--- START ---
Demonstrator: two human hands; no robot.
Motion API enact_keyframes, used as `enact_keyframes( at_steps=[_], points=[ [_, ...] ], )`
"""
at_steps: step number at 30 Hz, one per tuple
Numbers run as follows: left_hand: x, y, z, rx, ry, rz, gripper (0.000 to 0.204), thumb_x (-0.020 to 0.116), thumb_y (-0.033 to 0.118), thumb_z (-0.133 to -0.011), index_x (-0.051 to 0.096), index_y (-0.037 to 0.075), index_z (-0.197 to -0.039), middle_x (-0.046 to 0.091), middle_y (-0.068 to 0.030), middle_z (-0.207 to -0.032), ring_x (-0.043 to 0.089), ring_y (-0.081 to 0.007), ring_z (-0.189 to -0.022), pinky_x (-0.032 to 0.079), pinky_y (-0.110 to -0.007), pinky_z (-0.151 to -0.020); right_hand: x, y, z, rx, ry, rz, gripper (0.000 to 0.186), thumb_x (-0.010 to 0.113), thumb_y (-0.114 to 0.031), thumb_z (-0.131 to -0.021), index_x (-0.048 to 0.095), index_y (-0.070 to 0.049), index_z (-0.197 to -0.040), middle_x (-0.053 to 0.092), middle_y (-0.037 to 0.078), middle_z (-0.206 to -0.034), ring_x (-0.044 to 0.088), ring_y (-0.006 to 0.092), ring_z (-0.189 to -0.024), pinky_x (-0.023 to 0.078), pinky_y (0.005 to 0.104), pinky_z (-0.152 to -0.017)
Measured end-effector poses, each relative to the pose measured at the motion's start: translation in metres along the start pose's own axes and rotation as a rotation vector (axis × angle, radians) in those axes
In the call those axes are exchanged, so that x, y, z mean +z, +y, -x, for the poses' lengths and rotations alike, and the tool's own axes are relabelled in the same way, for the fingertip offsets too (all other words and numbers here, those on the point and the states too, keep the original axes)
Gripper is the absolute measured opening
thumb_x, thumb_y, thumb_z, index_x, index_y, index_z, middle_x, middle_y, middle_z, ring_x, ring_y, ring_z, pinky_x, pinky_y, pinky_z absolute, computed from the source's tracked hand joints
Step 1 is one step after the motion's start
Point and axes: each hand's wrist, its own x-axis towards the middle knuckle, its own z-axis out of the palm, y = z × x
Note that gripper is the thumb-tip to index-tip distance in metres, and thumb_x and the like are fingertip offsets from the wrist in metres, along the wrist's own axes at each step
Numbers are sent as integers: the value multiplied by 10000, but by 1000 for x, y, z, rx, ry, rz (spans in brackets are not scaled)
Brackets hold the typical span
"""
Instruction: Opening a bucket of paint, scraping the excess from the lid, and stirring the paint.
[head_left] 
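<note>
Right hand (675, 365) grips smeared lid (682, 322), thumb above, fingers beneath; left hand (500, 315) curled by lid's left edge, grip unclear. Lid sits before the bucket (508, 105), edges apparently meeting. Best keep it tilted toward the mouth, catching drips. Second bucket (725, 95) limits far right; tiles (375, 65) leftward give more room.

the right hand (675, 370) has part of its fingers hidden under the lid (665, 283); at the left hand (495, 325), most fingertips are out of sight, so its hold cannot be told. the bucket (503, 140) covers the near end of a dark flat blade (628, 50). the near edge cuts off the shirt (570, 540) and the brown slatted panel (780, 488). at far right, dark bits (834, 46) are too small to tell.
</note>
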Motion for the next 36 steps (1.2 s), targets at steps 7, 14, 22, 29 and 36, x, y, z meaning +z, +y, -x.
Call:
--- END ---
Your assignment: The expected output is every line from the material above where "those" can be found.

Result of this exercise:
Measured end-effector poses, each relative to the pose measured at the motion's start: translation in metres along the start pose's own axes and rotation as a rotation vector (axis × angle, radians) in those axes
In the call those axes are exchanged, so that x, y, z mean +z, +y, -x, for the poses' lengths and rotations alike, and the tool's own axes are relabelled in the same way, for the fingertip offsets too (all other words and numbers here, those on the point and the states too, keep the original axes)

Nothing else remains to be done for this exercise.